Here's the output on a server with 6 disks:
Code:
root@rescue12-customer-eu (ns123.ip-1-2-3.eu) ~ # ./sync_esps.sh
/dev/nvme0n1p1 is currently the newest ESP with a file modified at 2025-08-28T19:06:16+00:00
/dev/nvme3n1p1 is currently the newest ESP with a file modified at 2025-08-28T19:16:52+00:00
Copying data from /dev/nvme3n1p1 to /dev/nvme0n1p1
Copying data from /dev/nvme3n1p1 to /dev/nvme2n1p1
Copying data from /dev/nvme3n1p1 to /dev/nvme5n1p1
Copying data from /dev/nvme3n1p1 to /dev/nvme1n1p1
Copying data from /dev/nvme3n1p1 to /dev/nvme4n1p1
Done synchronizing ESPs

Detailed explanation:

The issue stems from the fact that we install Proxmox VE 8 with multiple ESPs and that they are not kept in sync. When you perform the update, only one of these ESPs gets updated, the one currently mounted at /boot/efi. On Linux OSes installed by OVHcloud, ESPs all have the same EFI_SYSPART label but only one of them is mounted at once.
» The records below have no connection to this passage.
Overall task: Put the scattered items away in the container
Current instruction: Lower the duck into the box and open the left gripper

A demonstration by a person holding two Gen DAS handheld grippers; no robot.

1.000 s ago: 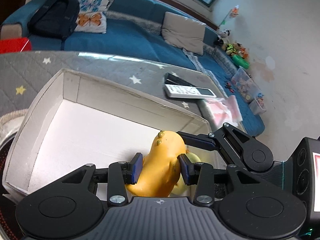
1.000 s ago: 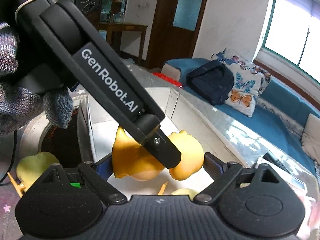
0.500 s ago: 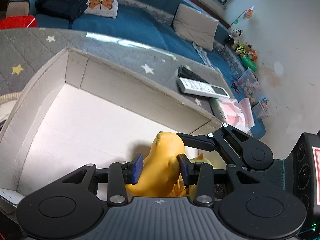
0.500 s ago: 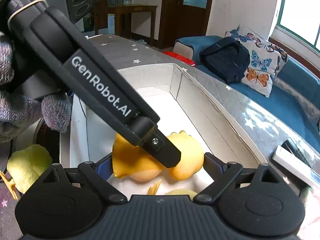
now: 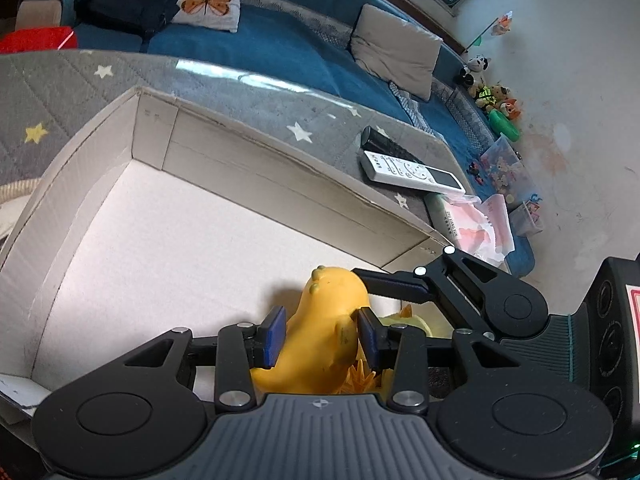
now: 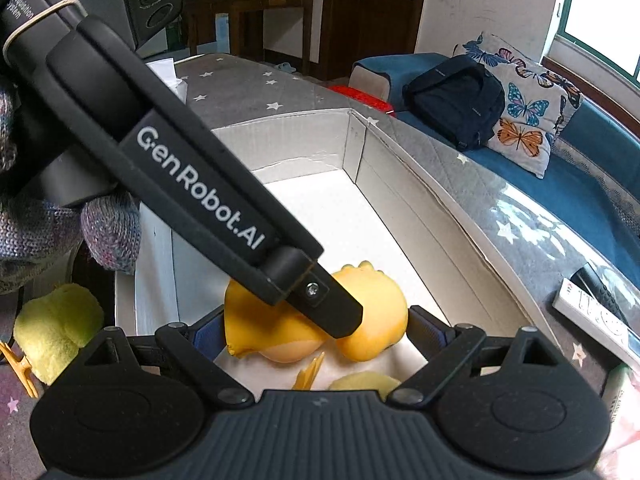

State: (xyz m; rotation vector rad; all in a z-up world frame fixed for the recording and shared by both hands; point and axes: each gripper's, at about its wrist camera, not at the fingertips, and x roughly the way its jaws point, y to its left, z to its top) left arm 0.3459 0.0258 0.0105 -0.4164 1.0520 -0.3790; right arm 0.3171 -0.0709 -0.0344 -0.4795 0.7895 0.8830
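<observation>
left wrist view: the left gripper (image 5: 322,340) sits low inside the shallow white cardboard box (image 5: 256,164). its blue-padded fingers (image 5: 274,336) are drawn in against the sides of a yellow-orange rubber duck-like toy (image 5: 324,336), one pad on each flank; whether the toy is lifted or resting on the box floor cannot be told. toy sits near the box's right end, head with small bumps pointing away from the camera. the right gripper's black linkage (image 5: 460,292) reaches in from the right, one finger tip just beside the toy's head. a pale yellow-green soft item (image 5: 412,322) shows just right of the toy, mostly hidden. beyond the far box wall, on the grey star-print table cover (image 5: 80,88), lie a white remote control (image 5: 412,170) and a black remote control (image 5: 384,144) side by side. blue sofa (image 5: 288,52) behind, with a butterfly-print cushion (image 5: 208,0).

right wrist view: the right gripper (image 6: 312,332) is spread wide, its fingers on either side of the same toy (image 6: 372,320) but apart from it, gripping nothing. the left tool's black arm marked "genrobot.ai" (image 6: 200,196) crosses diagonally in front, its tip over the toy's middle. the toy lies in the near end of the box (image 6: 404,200). a yellow-green plush toy (image 6: 56,330) lies outside the box at left, on the table.
</observation>
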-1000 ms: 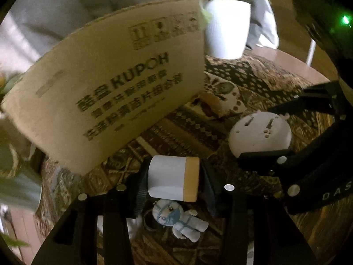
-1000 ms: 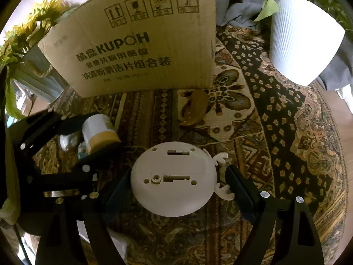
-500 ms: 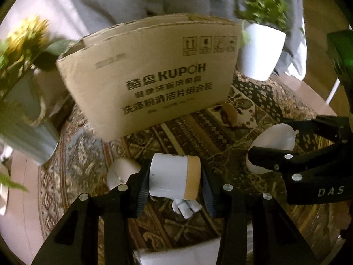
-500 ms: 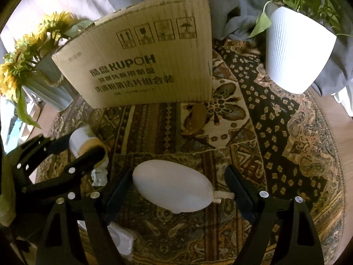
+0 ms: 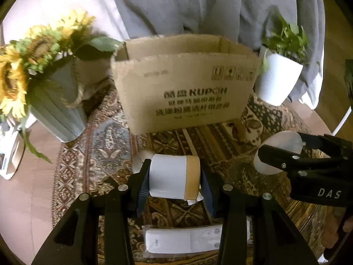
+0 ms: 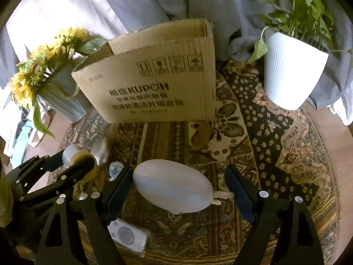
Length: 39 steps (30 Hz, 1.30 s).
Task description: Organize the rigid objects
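- The left gripper [image 5: 174,182] is clamping a white jar [image 5: 168,177] sideways, above the patterned rug [image 5: 99,154].
- The right gripper [image 6: 181,190] is pinching a white round gadget [image 6: 174,188] between wide-set jaws.
- An open cardboard box [image 5: 185,90] is standing just beyond them.

An open-topped box [image 5: 185,92] stands at the rug's [image 6: 286,145] far edge, hemmed by a sunflower vase [image 5: 55,108] at its left and a white plant pot [image 6: 293,75] at its right. Between box and pot lies a bare strip of rug; nothing covers the box's mouth.
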Tool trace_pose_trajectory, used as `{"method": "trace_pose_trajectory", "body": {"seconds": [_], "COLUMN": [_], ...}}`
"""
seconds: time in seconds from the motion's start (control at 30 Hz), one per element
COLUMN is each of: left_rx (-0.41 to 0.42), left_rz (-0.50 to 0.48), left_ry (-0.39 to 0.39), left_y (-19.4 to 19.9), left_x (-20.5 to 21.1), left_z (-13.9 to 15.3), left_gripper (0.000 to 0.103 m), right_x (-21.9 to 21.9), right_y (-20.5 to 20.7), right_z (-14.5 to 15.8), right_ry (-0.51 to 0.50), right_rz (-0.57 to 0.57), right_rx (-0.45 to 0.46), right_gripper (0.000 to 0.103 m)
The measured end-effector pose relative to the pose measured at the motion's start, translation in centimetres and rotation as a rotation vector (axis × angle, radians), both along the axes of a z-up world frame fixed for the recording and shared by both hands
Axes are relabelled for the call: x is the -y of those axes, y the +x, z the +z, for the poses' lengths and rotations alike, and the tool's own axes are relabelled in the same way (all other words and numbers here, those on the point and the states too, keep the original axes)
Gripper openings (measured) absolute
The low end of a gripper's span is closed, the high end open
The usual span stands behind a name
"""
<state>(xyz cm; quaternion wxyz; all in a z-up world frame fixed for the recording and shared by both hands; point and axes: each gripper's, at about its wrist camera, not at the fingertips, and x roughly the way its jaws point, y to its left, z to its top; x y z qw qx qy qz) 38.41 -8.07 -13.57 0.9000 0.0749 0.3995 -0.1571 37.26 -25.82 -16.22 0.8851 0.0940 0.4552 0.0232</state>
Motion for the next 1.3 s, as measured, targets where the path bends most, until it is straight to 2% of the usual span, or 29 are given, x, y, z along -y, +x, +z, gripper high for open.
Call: {"method": "trace_pose_trajectory", "body": {"seconds": [0.13, 0.63, 0.67, 0.7, 0.73, 0.8, 0.87, 1.2, 1.3], "left_rx": [0.039, 0.246, 0.257, 0.269, 0.274, 0.271, 0.263, 0.214, 0.203], "left_rz": [0.011, 0.053, 0.055, 0.056, 0.058, 0.062, 0.065, 0.093, 0.114], "left_ry": [-0.036, -0.058, -0.06, -0.063, -0.068, -0.082, -0.085, -0.08, -0.061], "left_y": [-0.5, -2.6, -2.6, -2.6, -2.5, -2.1, -1.6, -0.8, -0.9], "left_x": [-0.6, -2.0, -2.0, -2.1, -2.1, -2.1, -2.1, -3.1, -3.8], "left_z": [1.6, 8.2, 8.6, 9.0, 9.2, 9.4, 9.4, 7.6, 6.6], "left_gripper": [0.041, 0.041, 0.041, 0.041, 0.041, 0.041, 0.041, 0.041, 0.041], "right_x": [-0.2, -1.1, -1.1, -1.1, -1.1, -1.3, -1.3, -1.9, -2.8], "right_y": [-0.5, -2.5, -2.6, -2.6, -2.7, -2.4, -1.8, -0.1, 0.3], "right_z": [1.6, 8.3, 8.7, 9.0, 9.6, 10.3, 10.4, 8.3, 7.0], "right_ry": [-0.001, -0.032, -0.031, -0.029, -0.029, -0.027, -0.038, 0.009, 0.018], "right_rz": [0.002, 0.014, 0.014, 0.013, 0.014, 0.021, 0.017, 0.048, 0.078], "right_rx": [0.042, 0.24, 0.251, 0.261, 0.279, 0.291, 0.293, 0.212, 0.179], "right_gripper": [0.085, 0.083, 0.081, 0.067, 0.045, 0.042, 0.034, 0.034, 0.038]}}
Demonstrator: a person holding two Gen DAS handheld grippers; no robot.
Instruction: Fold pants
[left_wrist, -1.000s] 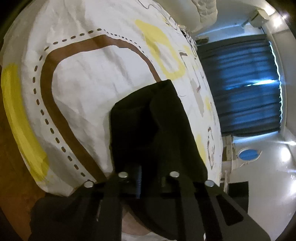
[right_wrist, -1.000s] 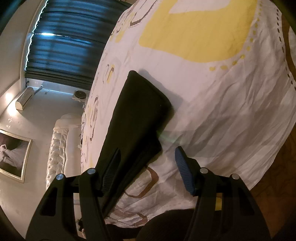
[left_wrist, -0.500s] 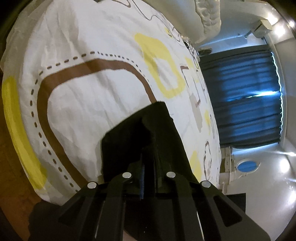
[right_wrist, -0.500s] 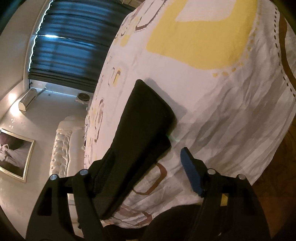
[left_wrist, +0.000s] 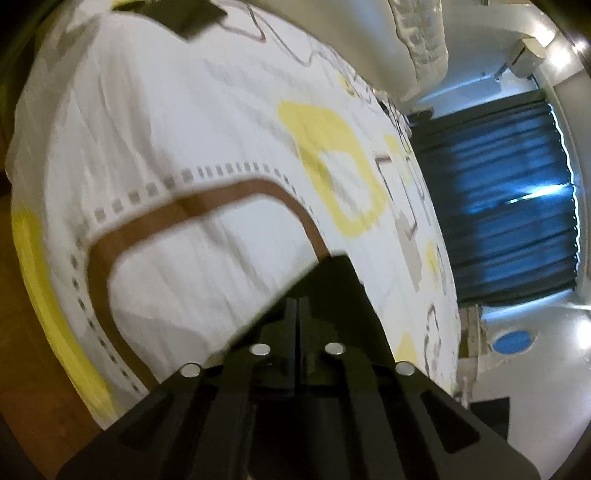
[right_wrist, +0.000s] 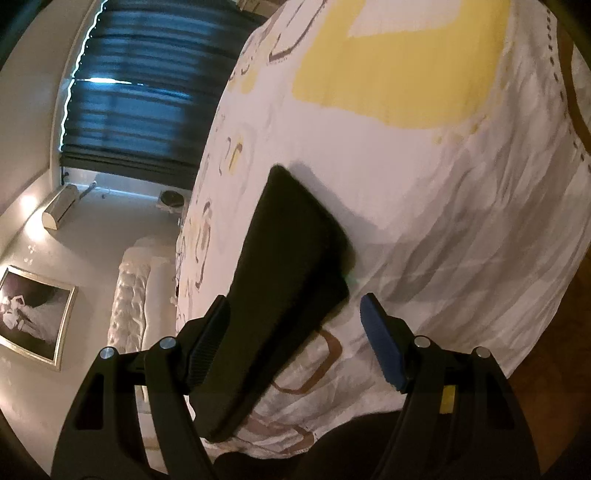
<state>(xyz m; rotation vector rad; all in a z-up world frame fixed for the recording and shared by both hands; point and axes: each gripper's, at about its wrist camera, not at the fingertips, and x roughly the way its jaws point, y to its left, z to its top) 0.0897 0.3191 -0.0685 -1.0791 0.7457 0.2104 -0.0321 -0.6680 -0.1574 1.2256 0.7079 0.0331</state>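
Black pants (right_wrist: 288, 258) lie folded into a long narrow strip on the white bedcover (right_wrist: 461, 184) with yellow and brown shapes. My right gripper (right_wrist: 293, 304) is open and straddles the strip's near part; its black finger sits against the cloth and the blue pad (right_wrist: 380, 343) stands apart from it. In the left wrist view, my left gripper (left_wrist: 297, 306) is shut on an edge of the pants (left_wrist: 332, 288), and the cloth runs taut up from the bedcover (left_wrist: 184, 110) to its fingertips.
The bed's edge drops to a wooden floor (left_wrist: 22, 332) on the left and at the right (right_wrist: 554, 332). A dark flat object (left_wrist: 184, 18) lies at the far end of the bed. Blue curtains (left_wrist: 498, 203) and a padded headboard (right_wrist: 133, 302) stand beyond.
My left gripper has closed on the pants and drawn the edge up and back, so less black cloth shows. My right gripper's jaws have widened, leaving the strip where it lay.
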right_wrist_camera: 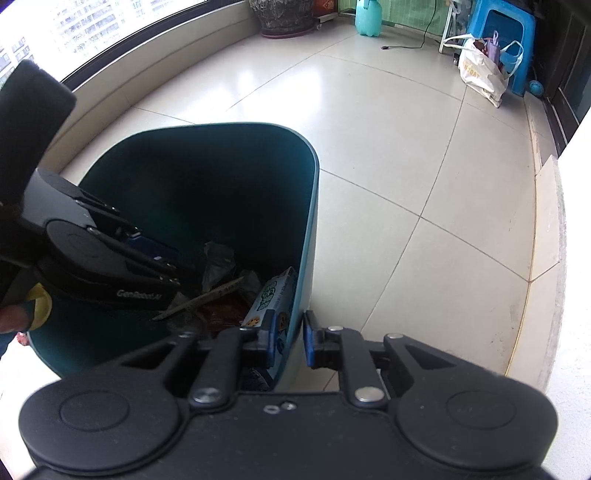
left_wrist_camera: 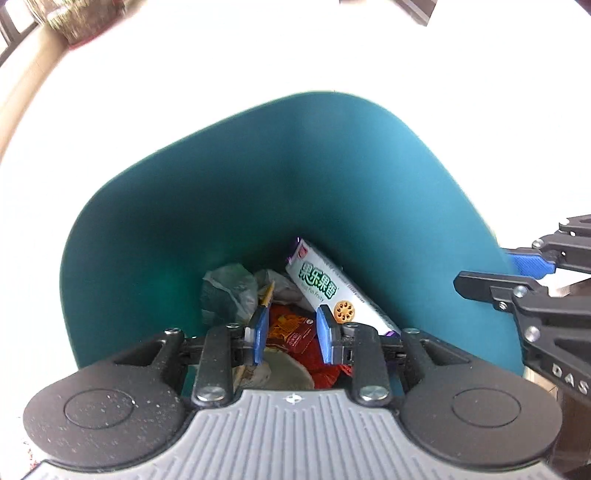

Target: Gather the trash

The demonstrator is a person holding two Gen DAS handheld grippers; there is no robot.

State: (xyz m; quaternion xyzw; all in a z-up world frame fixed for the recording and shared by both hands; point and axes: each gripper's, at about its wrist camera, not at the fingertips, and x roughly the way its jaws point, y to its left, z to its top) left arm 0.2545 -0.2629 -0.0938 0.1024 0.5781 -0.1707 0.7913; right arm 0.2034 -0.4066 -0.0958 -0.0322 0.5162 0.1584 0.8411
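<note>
Several pieces of trash already lie at the bottom of the teal bin [left_wrist_camera: 258, 177]: a white biscuit box [left_wrist_camera: 334, 291] leaning against the right wall in the left wrist view, a red snack wrapper [left_wrist_camera: 295, 332] beneath it, crumpled clear plastic [left_wrist_camera: 229, 291] to the left, and a thin stick [left_wrist_camera: 267, 293] slanting across the pile. By that showing a good part of the collecting looks done, and in the right wrist view I see no loose litter on the stretch of tiled floor [right_wrist_camera: 406, 166] around the bin, though whatever lies behind the cameras is hidden. The left gripper [left_wrist_camera: 291, 334] hangs over the bin mouth at the lower centre of its frame, its blue pads set partly apart with nothing between them, only the trash far below. The right gripper [right_wrist_camera: 290, 339] straddles the bin's near wall at the lower centre of its own frame, one pad inside and one outside; the jaws stand slightly apart and the pads do not appear to press the rim, so it seems to grip nothing. The left wrist view alone gives the clear look down into the pile, its floor washed out white. The right wrist view alone gives the room: a plant pot [right_wrist_camera: 284, 18] at top centre, a teal jug [right_wrist_camera: 369, 18] beside it, a blue stool [right_wrist_camera: 506, 40] with a white shopping bag [right_wrist_camera: 480, 70] at upper right.
</note>
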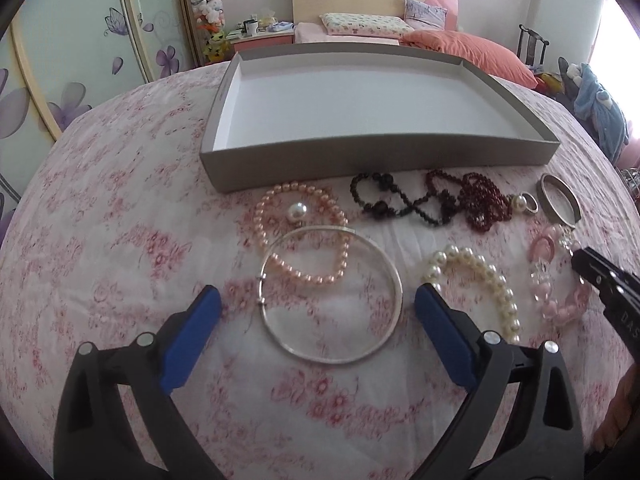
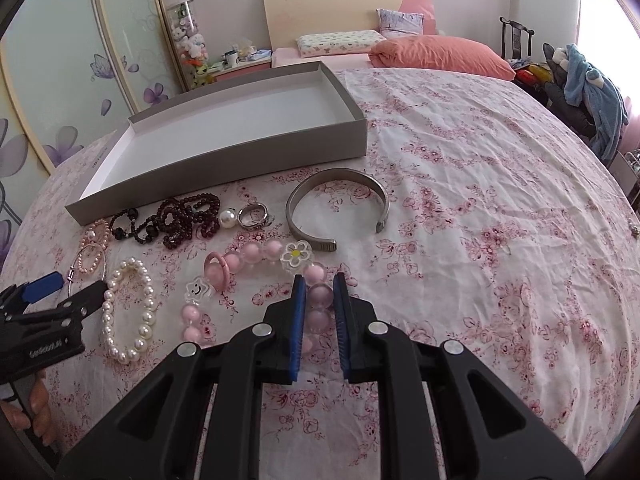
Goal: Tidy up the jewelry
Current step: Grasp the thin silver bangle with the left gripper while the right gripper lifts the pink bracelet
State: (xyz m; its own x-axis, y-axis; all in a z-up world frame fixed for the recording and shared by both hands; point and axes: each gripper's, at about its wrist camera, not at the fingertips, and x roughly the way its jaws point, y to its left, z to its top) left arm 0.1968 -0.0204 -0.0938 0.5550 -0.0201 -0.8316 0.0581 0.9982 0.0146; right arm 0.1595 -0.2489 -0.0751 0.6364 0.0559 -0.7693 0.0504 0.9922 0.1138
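Note:
An empty grey tray (image 1: pixel 224 132) with a white floor lies on the flowered bedspread; it also shows in the right wrist view (image 2: pixel 224 168). In front of it lie a thin silver bangle (image 1: pixel 394 276), a pink pearl bracelet (image 1: pixel 296 196), a white pearl bracelet (image 1: pixel 498 284), dark bead strings (image 1: pixel 424 200), a ring (image 2: pixel 252 216) and a grey cuff (image 2: pixel 340 176). My left gripper (image 1: pixel 318 306) is open, its fingers either side of the bangle. My right gripper (image 2: pixel 320 296) is shut on the pink bead bracelet (image 2: pixel 256 252), which lies on the bed.
A loose white pearl (image 1: pixel 297 211) sits inside the pink pearl bracelet. Pillows (image 2: pixel 440 54) and a headboard lie beyond the tray. A wardrobe with flower decals (image 1: pixel 80 60) stands left. A chair with clothes (image 2: pixel 580 80) stands far right.

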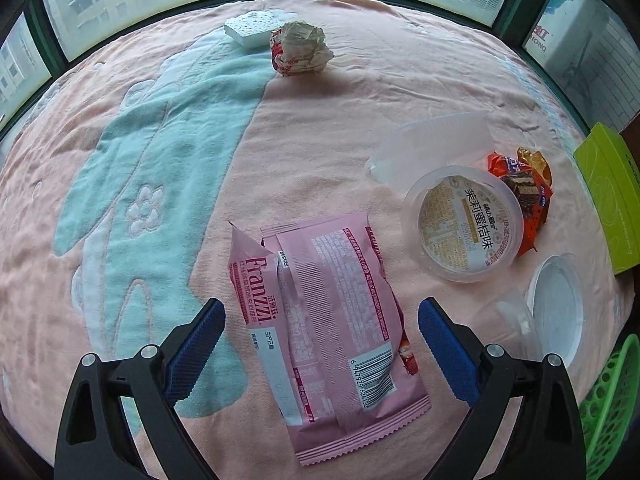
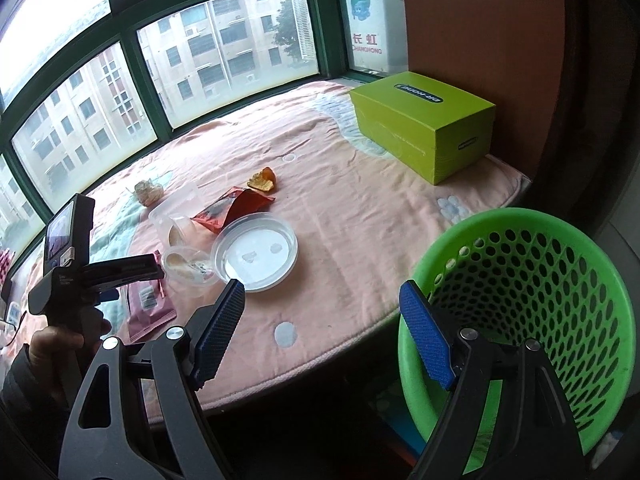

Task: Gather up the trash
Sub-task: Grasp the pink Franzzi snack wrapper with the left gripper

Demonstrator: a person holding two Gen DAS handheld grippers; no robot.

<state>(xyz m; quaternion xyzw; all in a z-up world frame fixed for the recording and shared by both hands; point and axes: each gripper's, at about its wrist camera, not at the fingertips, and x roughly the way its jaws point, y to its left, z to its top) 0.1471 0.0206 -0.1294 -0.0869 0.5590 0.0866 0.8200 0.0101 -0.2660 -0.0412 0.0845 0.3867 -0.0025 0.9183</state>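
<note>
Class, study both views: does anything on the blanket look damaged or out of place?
Yes. The pink Franzzi wrapper is torn open at its top. A crumpled wrapper ball sits by the window, and a clear lid lies loose.

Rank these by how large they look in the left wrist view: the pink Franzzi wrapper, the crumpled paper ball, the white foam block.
1. pink Franzzi wrapper, though it lies nearest the camera.
2. crumpled paper ball.
3. white foam block, only slightly smaller; both lie far away, so this order is unsure.
</note>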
Output from a server booted to disk with PVE 8 installed:
Code:
# grep LABEL=EFI_SYSPART /etc/fstab
LABEL=EFI_SYSPART    /boot/efi    vfat    defaults    0    1
# blkid -t LABEL=EFI_SYSPART
/dev/nvme0n1p1: SEC_TYPE="msdos" LABEL_FATBOOT="EFI_SYSPART" LABEL="EFI_SYSPART" UUID="8542-85E8" BLOCK_SIZE="512" TYPE="vfat" PARTLABEL="primary" PARTUUID="aabc9c09-bda5-4be0-bf1a-63df23f4f9eb"
/dev/nvme3n1p1: SEC_TYPE="msdos" LABEL_FATBOOT="EFI_SYSPART" LABEL="EFI_SYSPART" UUID="8582-5073" BLOCK_SIZE="512" TYPE="vfat" PARTLABEL="primary" PARTUUID="e644b85d-c397-42f1-8ac9-cee99f6ada16"
/dev/nvme2n1p1: SEC_TYPE="msdos" LABEL_FATBOOT="EFI_SYSPART" LABEL="EFI_SYSPART" UUID="856C-BF68" BLOCK_SIZE="512" TYPE="vfat" PARTLABEL="primary" PARTUUID="58fc96f9-d0db-426c-842d-67bc73358a3e"
/dev/nvme5n1p1: SEC_TYPE="msdos" LABEL_FATBOOT="EFI_SYSPART" LABEL="EFI_SYSPART" UUID="85AB-CC15" BLOCK_SIZE="512" TYPE="vfat" PARTLABEL="primary" PARTUUID="0e99c478-263a-467b-8d51-98ff1fd921f5"
/dev/nvme1n1p1: SEC_TYPE="msdos" LABEL_FATBOOT="EFI_SYSPART" LABEL="EFI_SYSPART" UUID="8557-D623" BLOCK_SIZE="512" TYPE="vfat" PARTLABEL="primary" PARTUUID="49543325-1ba6-4525-b8e5-99621eeaef6e"
/dev/nvme4n1p1: SEC_TYPE="msdos" LABEL_FATBOOT="EFI_SYSPART" LABEL="EFI_SYSPART" UUID="8597-1476" BLOCK_SIZE="512" TYPE="vfat" PARTLABEL="primary" PARTUUID="12a99ce6-d2bb-491e-807b-3701eb1a073b"
# findmnt /boot/efi
TARGET    SOURCE         FSTYPE OPTIONS
/boot/efi /dev/nvme1n1p1 vfat   rw,relatime,fmask=0022,dmask=0022,codepage=437,iocharset=iso8859-1,shortname=mixed,errors=remount-ro

Now, when the server reboots, either iPXE or rEFInd attempt to find EFI applications on its ESPs. They select EFI/proxmox/grubx64.efi but most of the time, it seems they don't pick the same ESP as Linux.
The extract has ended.